THE DATA:
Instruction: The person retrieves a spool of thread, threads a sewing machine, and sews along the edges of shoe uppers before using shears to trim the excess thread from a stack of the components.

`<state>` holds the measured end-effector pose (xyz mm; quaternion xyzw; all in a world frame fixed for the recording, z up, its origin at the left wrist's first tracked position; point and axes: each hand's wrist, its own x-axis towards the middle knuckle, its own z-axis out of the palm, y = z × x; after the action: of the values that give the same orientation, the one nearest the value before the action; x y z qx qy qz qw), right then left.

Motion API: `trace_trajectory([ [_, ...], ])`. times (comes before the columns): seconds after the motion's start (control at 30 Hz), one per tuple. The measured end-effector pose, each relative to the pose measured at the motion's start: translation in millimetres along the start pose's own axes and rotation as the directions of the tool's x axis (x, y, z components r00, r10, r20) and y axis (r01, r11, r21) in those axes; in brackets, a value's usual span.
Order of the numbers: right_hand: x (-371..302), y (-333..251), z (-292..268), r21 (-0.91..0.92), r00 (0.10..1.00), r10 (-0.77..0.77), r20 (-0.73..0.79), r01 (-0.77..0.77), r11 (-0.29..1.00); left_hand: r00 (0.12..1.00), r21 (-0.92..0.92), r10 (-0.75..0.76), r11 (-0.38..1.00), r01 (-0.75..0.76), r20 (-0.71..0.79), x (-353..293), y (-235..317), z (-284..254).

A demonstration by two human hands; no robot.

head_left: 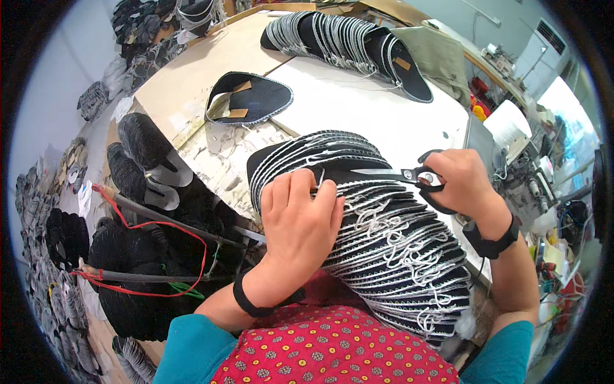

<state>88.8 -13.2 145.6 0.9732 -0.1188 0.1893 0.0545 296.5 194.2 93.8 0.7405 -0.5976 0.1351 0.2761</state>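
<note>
A long row of overlapping black fabric pieces [409, 256] with white stitched edges runs from the table down to my lap. Loose white thread tails [390, 224] curl along its right side. My left hand [297, 214] is closed over the upper part of the row, its fingers bent onto a piece; a short white thread end shows by its fingertips. In my right hand [457, 182] is a pair of scissors [409, 175] with black handles. Their blades point left, low over the pieces, with the tips near my left fingertips.
One black piece [265, 99] with tan tabs lies on the table [320, 86]; another white-edged row [332, 41] lies at the back. At left, dark bundles [137, 256] sit beside a metal rack with red cord [204, 249]. A white thread cone [508, 125] stands by machinery at right.
</note>
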Motion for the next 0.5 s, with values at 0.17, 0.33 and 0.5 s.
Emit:
trace_trajectory([
  [0.17, 15.6, -2.3, 8.0, -0.052, 0.997, 0.001, 0.078, 0.004, 0.999, 0.994, -0.044, 0.088, 0.995, -0.091, -0.067, 0.1, -0.6, 6.1],
  [0.33, 29.7, -16.7, 34.3, -0.044, 0.99, 0.015, 0.137, -0.009, 0.999, 0.986, -0.307, 0.162, 0.937, -0.168, -0.044, -0.4, -7.9, 13.1],
  [0.5, 21.7, -17.4, 30.0, 0.012, 0.982, -0.002, 0.189, 0.0, 1.0, 0.995, -0.335, 0.046, 0.939, -0.074, -0.09, -5.4, -8.3, 12.5],
])
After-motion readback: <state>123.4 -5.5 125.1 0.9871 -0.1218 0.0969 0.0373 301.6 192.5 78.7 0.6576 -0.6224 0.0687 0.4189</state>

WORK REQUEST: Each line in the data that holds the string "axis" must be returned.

RESULT OF THE EXERCISE:
`<state>` holds the measured end-effector pose (xyz mm; quaternion xyzw; all in a world frame fixed for the recording, z up, its origin at the left wrist's first tracked position; point and axes: each hand's wrist, its own x-axis towards the middle knuckle, its own z-axis out of the palm, y = z × x; after the action: of the values that give the same orientation, the one nearest the value before the action; x y z qx qy qz qw), right then left.
Motion API: `trace_trajectory([ [_, ...], ])`. times (comes before the columns): seconds after the motion's start (control at 30 Hz), one per tuple. The measured end-effector pose, each relative to the pose measured at the motion's start: translation in millimetres along the start pose's own axes and rotation as the directions of the tool's x axis (x, y, z components r00, r10, r20) and y axis (r01, r11, r21) in those axes; in brackets, a value's usual span.

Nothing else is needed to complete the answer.